## LISTED ENTRIES
• • • •
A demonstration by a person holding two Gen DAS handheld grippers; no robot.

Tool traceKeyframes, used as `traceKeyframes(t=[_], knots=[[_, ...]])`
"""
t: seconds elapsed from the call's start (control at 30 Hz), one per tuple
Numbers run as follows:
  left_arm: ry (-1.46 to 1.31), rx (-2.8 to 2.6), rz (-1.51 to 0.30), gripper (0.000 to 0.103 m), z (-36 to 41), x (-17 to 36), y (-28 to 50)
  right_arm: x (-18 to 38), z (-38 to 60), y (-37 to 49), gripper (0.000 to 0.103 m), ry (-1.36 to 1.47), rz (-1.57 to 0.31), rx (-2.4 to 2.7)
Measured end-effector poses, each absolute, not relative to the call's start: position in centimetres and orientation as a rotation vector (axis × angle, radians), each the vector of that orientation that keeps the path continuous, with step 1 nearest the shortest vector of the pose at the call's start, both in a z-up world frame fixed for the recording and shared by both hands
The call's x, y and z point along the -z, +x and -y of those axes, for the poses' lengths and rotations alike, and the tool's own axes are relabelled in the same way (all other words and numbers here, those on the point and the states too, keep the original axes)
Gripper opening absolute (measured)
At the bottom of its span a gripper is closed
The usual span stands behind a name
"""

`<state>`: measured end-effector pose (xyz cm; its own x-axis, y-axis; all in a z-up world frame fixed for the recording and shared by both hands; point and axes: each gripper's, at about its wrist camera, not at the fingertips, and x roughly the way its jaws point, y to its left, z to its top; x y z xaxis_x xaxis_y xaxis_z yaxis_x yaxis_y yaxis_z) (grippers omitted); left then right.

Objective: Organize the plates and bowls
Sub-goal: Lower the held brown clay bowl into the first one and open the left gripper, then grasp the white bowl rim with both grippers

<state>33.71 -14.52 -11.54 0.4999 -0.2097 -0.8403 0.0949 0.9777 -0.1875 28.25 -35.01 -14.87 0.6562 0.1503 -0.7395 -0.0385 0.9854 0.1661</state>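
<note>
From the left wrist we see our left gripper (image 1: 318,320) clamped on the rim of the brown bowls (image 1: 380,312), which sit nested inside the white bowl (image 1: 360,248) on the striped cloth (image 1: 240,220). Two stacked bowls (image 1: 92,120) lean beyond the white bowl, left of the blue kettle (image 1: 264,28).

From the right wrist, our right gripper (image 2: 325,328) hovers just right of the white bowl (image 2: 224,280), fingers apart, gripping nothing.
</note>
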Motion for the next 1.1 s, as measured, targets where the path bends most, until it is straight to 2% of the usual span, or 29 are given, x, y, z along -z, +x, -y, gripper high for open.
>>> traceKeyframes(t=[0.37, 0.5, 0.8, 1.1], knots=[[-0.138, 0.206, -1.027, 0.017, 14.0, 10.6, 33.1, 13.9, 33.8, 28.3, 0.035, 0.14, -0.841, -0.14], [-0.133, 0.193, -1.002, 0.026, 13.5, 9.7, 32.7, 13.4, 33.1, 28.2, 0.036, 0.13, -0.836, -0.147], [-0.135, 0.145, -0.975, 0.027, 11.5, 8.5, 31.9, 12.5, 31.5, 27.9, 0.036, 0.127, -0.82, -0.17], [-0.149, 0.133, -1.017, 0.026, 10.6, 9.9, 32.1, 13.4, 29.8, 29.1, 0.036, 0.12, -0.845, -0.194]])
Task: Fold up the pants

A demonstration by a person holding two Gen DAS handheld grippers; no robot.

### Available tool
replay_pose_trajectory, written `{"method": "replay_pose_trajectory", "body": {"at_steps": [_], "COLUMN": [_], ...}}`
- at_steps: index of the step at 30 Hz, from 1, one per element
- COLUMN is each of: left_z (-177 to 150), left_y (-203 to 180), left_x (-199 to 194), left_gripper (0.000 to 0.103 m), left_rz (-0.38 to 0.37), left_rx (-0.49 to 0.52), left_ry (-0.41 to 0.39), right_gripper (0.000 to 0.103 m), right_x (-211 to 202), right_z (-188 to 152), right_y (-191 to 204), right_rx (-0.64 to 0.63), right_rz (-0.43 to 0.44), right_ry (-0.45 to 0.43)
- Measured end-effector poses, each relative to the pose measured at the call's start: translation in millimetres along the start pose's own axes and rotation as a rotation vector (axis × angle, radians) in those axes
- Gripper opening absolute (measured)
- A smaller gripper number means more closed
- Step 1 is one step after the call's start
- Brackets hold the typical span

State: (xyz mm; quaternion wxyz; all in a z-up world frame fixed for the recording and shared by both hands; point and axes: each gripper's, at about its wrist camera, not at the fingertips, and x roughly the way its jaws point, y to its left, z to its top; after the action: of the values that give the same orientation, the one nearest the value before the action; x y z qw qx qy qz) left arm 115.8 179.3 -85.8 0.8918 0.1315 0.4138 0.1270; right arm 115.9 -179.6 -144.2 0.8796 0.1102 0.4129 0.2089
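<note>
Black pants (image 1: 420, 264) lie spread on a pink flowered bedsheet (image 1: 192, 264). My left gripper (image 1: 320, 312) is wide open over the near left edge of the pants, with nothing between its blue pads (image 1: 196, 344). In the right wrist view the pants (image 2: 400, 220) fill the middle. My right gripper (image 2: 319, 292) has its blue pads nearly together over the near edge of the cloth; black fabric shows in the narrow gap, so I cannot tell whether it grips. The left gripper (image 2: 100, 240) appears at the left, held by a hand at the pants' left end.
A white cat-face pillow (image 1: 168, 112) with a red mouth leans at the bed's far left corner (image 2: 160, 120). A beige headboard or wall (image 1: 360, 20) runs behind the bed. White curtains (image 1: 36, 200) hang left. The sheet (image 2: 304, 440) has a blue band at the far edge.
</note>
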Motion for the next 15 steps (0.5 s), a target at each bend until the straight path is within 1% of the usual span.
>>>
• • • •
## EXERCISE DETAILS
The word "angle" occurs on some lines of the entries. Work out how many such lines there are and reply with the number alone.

## EXERCISE RESPONSE
2